So to cut a long story short the better half got diagnosed with terminal cancer in summer after prolonged back ache and we have some time. She is getting help through Mac Millan and local hospice and eldest daughter is getting help through uni. Youngest girls are just amazing. All the girls are racing/training so keeping them occupied. My problem is with bloody Covid is that I cant get for a coffee or pint with mates and don't want to speak to a random over the phone. Does anyone know of support sites/forums for partners dealing with this. In a state of coping but just bubbling under the surface with feelings of guilt thinking of future. I am worried that after the focus of Xmas and my 50th will be a bit lost. Have nearly done fifty 50kms before my birthday as a challenge and to raise money for local hospice but again without this focus worry about my head. On a real positive we are going to have the most amazing Christmas and self isolated so we can have family over!
Thanks STW.
My thoughts go out to you, MrsD had breast cancer 6 years ago but thankfully survived.
Have you tried McMillan?
Or ‘sod that, go for a bike ride with mates & just happen to pass a takeaway cafe kind of place’
Been doing loads of Zwift and riding with kids which is good for us all. Am going to try Mac Millan eventually but not 100% sure. Mates who I ride with live in different tier. Also avoiding too many people as older parents coming for Xmas!!
It depends if they have a centre near you (although I’ve heard they are doing some stuff on line) but this is exactly what Maggies Centres are there for.
Sorry to hear that mate. Can't offer advice but if you're near Oxford I can offer beer and a pizza.
John
McMillan and the local Hospice will almost certainly have stuff available for you/families/relatives, not just your Partner. Try and engage if you can. It's too easy to put yourself down as a lower priority, but you need to look after yourself too.
McMillan - Support for relatives
Marie Curie - Support for relatives
There are often support groups for specific types of cancer. If you know the specifics, then they may be of help. In my case there is/was;
Google is both your friend and your enemy so take care tracking info down.
All the best.
Really sorry to hear this, nothing constructive to add sorry. But if you're ever near Congleton a pint/coffee/warm welcome are yours....
Bloody hell, sorry to hear this!
Don't ever worry about sharing on here... EVER! Throughout my near 20yrs on this forum, one thing has always run true, and that is people coming together in the support for those struggling with the Big C... Tyres, suspension travel, where to ride etc. will forever cause big arguments and divide opinion, but Cancer is a great unifier FWIW...
Just over 2 years in remission here with my GF. Been hard during COVID cos her support network has basically disappeared, but at least we have her health to thank for!
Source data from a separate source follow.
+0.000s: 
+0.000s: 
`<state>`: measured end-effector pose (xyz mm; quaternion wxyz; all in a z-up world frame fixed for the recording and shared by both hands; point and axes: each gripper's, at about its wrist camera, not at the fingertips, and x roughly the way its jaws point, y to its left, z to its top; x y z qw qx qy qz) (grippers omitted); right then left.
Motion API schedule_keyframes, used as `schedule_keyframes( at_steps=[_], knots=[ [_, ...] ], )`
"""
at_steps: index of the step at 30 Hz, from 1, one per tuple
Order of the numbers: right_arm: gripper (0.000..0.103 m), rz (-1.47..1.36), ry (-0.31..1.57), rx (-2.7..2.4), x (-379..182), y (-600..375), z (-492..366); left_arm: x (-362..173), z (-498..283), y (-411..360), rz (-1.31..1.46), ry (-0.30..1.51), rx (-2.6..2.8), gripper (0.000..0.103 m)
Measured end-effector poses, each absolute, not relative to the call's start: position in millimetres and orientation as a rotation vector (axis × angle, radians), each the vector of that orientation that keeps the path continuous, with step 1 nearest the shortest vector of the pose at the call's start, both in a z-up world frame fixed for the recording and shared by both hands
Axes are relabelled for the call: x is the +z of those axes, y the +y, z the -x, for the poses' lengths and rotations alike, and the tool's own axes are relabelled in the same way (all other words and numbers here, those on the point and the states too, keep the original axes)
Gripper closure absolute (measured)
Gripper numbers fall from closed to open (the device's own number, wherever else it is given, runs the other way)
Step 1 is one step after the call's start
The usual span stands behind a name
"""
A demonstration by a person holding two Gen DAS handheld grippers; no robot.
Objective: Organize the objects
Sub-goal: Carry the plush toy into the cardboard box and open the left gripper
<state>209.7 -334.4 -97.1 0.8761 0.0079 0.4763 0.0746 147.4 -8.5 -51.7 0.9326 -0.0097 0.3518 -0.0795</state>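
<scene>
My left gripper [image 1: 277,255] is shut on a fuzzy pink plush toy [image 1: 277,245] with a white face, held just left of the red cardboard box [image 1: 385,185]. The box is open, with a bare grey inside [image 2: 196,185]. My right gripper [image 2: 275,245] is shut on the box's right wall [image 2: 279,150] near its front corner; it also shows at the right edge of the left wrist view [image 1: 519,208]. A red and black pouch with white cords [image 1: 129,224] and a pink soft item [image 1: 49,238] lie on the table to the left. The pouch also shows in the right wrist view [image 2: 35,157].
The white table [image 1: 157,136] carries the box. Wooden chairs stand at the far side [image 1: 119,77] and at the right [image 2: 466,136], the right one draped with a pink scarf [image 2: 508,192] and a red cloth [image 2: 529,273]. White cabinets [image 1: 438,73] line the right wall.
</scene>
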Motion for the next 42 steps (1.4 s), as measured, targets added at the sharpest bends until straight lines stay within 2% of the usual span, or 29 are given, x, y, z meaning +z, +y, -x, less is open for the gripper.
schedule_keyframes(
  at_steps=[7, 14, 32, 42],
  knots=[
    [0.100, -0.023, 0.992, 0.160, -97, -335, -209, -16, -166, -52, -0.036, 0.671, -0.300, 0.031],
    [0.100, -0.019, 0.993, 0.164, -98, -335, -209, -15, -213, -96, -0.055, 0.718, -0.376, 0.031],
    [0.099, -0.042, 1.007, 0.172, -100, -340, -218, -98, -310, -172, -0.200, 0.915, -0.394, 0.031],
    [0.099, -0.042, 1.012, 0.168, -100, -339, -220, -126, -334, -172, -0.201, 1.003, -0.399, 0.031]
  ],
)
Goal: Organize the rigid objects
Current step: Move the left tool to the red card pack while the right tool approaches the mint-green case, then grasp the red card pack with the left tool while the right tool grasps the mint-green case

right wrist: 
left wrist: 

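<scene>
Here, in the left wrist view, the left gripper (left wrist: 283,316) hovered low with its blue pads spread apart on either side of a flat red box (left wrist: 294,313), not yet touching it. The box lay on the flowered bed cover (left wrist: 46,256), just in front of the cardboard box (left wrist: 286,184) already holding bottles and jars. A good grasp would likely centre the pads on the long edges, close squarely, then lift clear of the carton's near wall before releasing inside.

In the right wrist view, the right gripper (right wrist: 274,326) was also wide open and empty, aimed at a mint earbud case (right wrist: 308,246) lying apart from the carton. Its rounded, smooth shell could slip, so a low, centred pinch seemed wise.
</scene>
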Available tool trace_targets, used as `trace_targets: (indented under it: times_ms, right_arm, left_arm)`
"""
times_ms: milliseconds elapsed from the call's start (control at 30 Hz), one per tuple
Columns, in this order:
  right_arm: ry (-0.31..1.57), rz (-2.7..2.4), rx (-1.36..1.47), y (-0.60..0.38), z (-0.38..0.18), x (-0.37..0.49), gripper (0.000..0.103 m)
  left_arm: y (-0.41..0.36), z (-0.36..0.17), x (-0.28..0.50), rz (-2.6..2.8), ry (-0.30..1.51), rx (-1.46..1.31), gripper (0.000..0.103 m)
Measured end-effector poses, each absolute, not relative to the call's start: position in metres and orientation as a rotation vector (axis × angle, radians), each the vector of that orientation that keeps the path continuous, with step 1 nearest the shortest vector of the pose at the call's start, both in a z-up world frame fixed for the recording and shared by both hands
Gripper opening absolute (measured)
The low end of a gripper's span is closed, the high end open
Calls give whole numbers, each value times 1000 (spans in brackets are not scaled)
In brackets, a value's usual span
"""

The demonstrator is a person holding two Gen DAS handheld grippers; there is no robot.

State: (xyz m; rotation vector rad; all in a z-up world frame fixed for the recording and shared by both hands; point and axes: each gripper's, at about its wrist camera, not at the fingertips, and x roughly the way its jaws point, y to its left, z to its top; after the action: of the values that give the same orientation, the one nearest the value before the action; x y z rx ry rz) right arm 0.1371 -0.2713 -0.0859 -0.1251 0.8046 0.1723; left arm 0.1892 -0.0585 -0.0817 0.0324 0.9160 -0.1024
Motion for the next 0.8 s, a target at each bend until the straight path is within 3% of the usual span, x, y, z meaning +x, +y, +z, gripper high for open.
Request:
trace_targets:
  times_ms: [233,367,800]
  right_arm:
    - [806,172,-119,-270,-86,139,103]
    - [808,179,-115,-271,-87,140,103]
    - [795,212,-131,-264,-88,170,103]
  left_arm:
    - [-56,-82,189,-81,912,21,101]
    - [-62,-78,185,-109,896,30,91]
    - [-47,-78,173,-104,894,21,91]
Lost my Mum 26 years ago though. Was tough, I was 14, didn't know how to cope really. Friends helped, as did immersing myself in my hobbies.
My Dad's GF runs the fundraising for a local chapter of Maggies, by all accounts she does a superb job of it. No experience myself, but hear they do great things for those who really need the help with coping.
Cheers everyone and just what I needed. Just to be able to speak online helps and hearing other journeys.
There are jus so many things that go round in my head that whilst being string for the family I can't share.
In turns of specifics she has breast cancer with secondary widespread bone cancer. One thing I will say is please get lumps, bumps and anything different checked. Everyone including doctors, paramedics etc all thought it was a strain. Push to get double checked however scary.
Thanks everyone!
My thoughts are with you and yours. You sound like a fantastic person, husband, father, and I wish you all the best for your Christmas plans.
I hate the randomness of cancer.
Hey man, so sorry to hear this. Try and keep riding.
For non riding buddies try dragging them out for long walks.
We had a terrifying relationship with Cancer in our eldest when he was 14. So I can imagine...
We were left to our own devices, so I know you have to properly seek out help.
It is the shock of cancer that is worst. We went from having a great time in lockdown and looking forward to so many adventures to a true nightmare. We are all just going through in disbelief but Christmas has been a real focus and we just need to find other ones. The twins racing next year will help with a new camper van I am converting, if I get my arse in gear!! That means some road trips and more importantly somewhere comfortable and warm for the better half to rest on days out.
Really sorry to hear this, nothing constructive to add sorry. But if you’re ever near Congleton a pint/coffee/warm welcome are yours….
I echo what Tom says and if you are near here I’m just down the road in Macclesfield. Keep posting on here as this place is a great community and you’ll get help and support from a lot of people.
Thanks for all the offers but down in Plymouth. Hopefully after a family Xmas which involves isolating before will be able to get out.